[What you should do]
The answer should consist of each line from the data below that includes "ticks".

[Task data]
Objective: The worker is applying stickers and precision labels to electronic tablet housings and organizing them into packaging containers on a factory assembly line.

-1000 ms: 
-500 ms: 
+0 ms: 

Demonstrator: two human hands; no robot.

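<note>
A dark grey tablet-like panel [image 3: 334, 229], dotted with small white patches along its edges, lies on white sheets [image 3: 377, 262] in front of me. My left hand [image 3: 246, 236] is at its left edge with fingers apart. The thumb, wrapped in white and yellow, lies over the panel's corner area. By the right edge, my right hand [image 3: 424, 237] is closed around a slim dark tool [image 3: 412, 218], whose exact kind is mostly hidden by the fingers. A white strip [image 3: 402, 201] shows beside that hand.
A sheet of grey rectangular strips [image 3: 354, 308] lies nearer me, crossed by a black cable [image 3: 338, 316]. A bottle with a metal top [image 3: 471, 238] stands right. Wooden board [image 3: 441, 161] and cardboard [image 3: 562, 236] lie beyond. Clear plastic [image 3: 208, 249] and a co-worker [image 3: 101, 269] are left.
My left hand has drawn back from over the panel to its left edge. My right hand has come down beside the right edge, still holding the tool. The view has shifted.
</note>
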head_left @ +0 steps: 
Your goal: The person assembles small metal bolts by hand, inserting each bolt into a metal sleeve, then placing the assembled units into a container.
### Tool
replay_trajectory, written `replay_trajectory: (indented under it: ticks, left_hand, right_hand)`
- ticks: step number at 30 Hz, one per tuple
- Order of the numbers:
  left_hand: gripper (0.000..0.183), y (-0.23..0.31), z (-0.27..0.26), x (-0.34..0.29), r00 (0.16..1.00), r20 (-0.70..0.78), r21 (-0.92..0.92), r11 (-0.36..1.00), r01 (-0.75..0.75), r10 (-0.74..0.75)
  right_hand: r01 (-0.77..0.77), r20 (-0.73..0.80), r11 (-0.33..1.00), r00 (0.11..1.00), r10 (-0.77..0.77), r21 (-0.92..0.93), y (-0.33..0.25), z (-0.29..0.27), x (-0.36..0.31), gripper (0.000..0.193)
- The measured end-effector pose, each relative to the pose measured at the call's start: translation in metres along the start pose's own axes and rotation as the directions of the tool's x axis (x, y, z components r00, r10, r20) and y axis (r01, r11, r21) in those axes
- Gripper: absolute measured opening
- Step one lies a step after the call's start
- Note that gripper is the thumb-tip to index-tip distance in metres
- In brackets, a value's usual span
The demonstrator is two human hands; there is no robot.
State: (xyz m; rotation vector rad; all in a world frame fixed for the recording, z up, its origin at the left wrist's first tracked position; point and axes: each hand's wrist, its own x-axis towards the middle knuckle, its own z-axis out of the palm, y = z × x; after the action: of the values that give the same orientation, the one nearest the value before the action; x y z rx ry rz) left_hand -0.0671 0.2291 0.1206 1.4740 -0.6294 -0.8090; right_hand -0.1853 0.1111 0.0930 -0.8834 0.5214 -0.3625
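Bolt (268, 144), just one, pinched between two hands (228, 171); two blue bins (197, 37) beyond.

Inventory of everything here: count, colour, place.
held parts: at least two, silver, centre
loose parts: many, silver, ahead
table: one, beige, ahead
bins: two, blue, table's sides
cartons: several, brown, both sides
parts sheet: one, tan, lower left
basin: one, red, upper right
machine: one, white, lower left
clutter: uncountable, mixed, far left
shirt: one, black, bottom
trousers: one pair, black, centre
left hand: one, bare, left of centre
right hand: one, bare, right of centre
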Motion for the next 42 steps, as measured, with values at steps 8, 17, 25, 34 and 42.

[Output of the task]
replay_trajectory, written `replay_trajectory: (indented under it: ticks, left_hand, right_hand)`
- ticks: step number at 30 Hz, one per tuple

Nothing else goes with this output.